§ **Supplied material**
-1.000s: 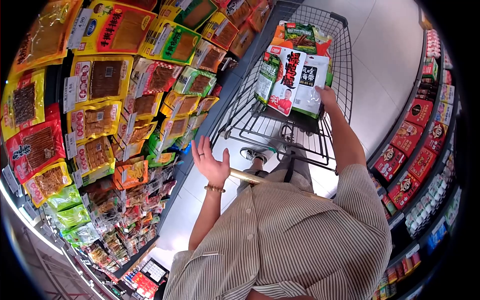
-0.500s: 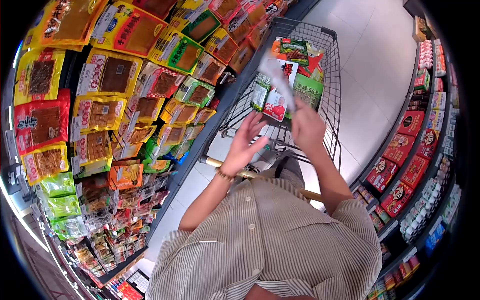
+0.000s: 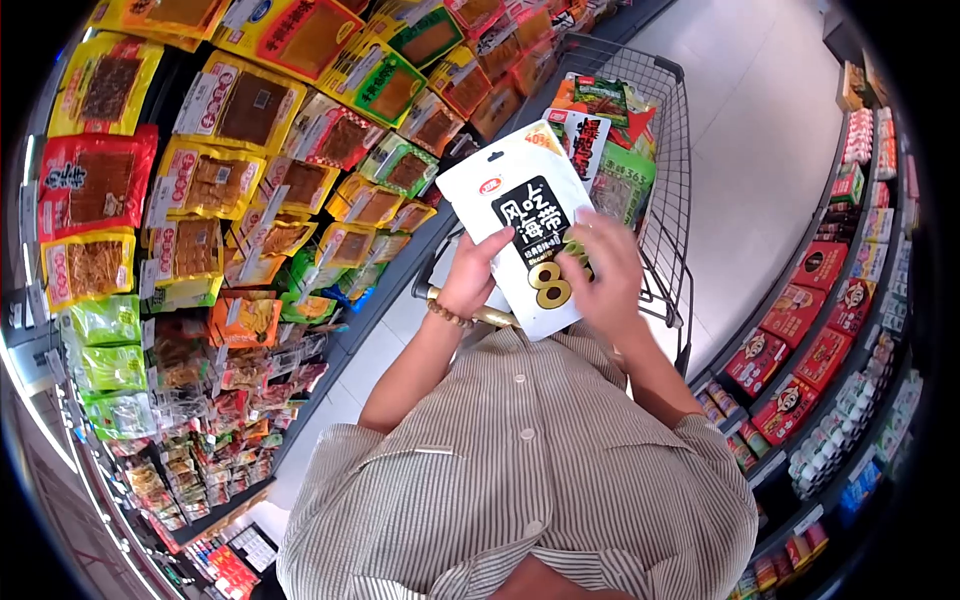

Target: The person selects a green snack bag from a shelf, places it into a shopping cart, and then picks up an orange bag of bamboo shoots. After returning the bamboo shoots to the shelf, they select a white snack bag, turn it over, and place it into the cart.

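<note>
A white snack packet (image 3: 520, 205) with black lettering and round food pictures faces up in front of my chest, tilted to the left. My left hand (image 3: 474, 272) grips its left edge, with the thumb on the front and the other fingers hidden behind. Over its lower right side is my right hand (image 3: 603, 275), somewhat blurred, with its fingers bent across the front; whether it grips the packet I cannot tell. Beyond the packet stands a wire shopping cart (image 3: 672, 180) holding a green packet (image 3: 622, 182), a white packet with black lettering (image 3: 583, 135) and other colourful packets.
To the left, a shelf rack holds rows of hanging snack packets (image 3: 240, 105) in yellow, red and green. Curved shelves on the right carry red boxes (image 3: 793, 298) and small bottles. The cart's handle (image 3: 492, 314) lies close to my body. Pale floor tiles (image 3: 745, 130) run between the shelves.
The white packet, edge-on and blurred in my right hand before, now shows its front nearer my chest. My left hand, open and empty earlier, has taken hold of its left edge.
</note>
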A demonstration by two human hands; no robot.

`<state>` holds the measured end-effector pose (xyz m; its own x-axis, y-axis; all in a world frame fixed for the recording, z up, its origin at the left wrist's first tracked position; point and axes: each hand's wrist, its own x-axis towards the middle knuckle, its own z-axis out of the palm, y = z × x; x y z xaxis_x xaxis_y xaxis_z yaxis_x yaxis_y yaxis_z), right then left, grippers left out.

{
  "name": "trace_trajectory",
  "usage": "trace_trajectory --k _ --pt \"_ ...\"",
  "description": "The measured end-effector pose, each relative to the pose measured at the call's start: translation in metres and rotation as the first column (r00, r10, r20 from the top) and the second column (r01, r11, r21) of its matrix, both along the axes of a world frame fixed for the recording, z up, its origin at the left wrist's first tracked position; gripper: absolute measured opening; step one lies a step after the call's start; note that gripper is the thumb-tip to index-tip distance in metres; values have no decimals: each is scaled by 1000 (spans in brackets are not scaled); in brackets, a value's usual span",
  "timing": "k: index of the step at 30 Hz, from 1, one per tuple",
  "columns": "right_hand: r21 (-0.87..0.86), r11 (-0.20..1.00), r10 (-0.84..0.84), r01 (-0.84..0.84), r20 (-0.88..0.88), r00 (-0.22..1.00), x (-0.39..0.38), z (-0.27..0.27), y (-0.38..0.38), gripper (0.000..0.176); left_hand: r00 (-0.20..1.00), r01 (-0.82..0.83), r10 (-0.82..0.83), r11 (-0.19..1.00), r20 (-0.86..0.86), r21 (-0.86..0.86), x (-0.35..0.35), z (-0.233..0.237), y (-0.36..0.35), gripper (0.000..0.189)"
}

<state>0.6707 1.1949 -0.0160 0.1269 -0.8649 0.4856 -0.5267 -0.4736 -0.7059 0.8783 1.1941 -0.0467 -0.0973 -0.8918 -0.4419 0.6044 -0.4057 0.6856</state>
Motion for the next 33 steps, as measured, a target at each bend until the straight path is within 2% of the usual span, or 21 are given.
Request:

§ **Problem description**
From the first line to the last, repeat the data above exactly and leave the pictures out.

§ **Your response**
-1.000s: 
-0.500s: 
+0.000s: 

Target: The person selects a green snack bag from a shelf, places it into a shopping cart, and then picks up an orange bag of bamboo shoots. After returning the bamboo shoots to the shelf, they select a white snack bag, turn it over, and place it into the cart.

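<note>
A white snack packet (image 3: 520, 205) with black lettering and round food pictures faces up in front of my chest, tilted to the left. My left hand (image 3: 474, 272) grips its left edge, with the thumb on the front and the other fingers hidden behind. Over its lower right side is my right hand (image 3: 603, 275), somewhat blurred, with its fingers bent across the front; whether it grips the packet I cannot tell. Beyond the packet stands a wire shopping cart (image 3: 672, 180) holding a green packet (image 3: 622, 182), a white packet with black lettering (image 3: 583, 135) and other colourful packets.
To the left, a shelf rack holds rows of hanging snack packets (image 3: 240, 105) in yellow, red and green. Curved shelves on the right carry red boxes (image 3: 793, 298) and small bottles. The cart's handle (image 3: 492, 314) lies close to my body. Pale floor tiles (image 3: 745, 130) run between the shelves.
The white packet, edge-on and blurred in my right hand before, now shows its front nearer my chest. My left hand, open and empty earlier, has taken hold of its left edge.
</note>
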A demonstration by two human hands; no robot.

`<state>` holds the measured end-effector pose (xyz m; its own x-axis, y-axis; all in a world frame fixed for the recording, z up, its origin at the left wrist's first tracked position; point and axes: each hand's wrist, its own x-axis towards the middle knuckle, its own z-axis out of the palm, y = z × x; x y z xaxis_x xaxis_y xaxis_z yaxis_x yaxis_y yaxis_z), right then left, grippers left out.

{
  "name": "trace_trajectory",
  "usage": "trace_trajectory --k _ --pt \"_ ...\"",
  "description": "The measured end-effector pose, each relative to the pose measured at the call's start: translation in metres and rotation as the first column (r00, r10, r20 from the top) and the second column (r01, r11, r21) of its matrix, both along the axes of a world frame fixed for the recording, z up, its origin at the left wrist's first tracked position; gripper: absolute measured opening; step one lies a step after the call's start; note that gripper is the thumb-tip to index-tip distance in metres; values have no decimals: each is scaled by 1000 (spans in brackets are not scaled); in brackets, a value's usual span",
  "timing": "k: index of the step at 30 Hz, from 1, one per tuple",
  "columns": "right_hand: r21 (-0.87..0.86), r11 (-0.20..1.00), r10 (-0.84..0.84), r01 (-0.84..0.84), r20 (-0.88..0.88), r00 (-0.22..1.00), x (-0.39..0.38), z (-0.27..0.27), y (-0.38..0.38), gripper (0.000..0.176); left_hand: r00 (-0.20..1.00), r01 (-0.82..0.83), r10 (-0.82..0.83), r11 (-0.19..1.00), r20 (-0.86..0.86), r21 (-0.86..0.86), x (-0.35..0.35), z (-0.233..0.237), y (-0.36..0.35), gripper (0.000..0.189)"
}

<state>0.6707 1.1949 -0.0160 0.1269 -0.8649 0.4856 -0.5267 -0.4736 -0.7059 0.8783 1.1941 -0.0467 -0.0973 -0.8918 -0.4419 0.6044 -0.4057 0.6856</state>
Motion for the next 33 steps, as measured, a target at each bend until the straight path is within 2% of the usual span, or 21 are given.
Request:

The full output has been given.